Lo de Colombia suena difícil de creer. Luego de cuatro años de complicadas negociaciones, las partes llegan a un acuerdo que podría terminar con una guerra interna de medio siglo y el país lo rechaza. Personalidades de distintos ámbitos presenciaron los fastos de la firma de la paz entre el líder de las FARC y el presidente de la República. Hasta el papa Francisco dejó entrever que iría a Colombia cuando todo estuviera sellado. El júbilo era justificado. El conflicto había costado la vida a 220.000 colombianos y una estela invaluable de sufrimientos secundarios.

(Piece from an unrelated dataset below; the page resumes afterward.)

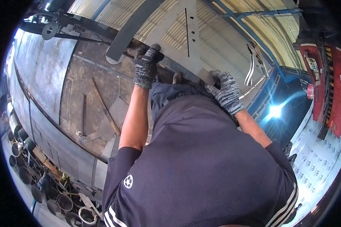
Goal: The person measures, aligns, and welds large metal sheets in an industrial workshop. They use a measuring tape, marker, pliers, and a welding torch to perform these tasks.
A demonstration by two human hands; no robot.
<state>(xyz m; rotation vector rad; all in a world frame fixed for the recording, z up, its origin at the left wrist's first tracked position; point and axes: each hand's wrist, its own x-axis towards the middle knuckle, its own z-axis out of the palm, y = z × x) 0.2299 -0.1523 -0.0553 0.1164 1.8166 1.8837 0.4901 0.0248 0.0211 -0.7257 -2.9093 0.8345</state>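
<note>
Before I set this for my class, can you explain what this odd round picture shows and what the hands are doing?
There is one picture, from a camera worn on a person's head, looking down their dark shirt; the wide lens bends everything. Both hands wear knitted gloves. The left hand and right hand grip the near edge of a grey metal plate with a slot and holes. Locking pliers lie beyond the right hand. Left, metal strips lie on a rusty sheet, with round pipes lower down.
</note>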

Todo culminaría con un procedimiento que no era obligatorio, pero con el que insistió el presidente Santos para revestir de legitimidad popular el proceso de negociaciones que él había dibujado en todos sus detalles. Algo salió mal. Todos querían la paz, pero el pueblo dijo no. El plebiscito era solo un paso burocrático, según las encuestas. Al parecer, había más entusiasmo internacional que verdadera voluntad de los colombianos. Lo que fue una sorpresa para el mundo, no lo fue tanto para los que viven y conocen el país. Para empezar, Colombia se nos parece: cuando no hay cargos electivos en juego la abstención es muy alta. Luego, la votación se contaminó por la manipulación de las opciones en juego. En un país históricamente polarizado, votar por el sí o por el no se convirtió en apoyar o rechazar intereses partidarios o económicos que no tenían mucho que ver con la cuestión de fondo.
Porque no eran cuestiones de fondo las que motivaron el arsenal de críticas con las que el ex presidente Álvaro Uribe atacó los puntos débiles del acuerdo de paz. Lo esencial era impedir que el devaluado presidente Juan Manuel Santos obtuviera réditos de cara a las elecciones de 2018. Y, por otra parte, quedó claro que subsiste un fuerte resentimiento de una parte de la población contra la guerrilla. Los actos de las FARC dejaron huellas: la gente se resiste a la impunidad, a que no se les reclame que paguen indemnizaciones a sus víctimas y a que tengan curules asegurados en el Congreso. Es común leer hoy en Colombia análisis que afirman que pudo más el miedo y el odio que el perdón y la reconciliación. Aunque todos digan que están a favor de la paz. Felizmente, el no colombiano no parece ser un salto al vacío. Uribe no adoptó poses de vencedor y será protagonista de la discusión de las cláusulas de un nuevo tratado. El comandante Timochenko se comprometió a usar solo la palabra como arma de construcción de futuro y Santos fue ungido como Premio Nobel de la Paz. Una paz difícil, pero que la querida Colombia se merece. A pesar de que, a veces, sea inentendible.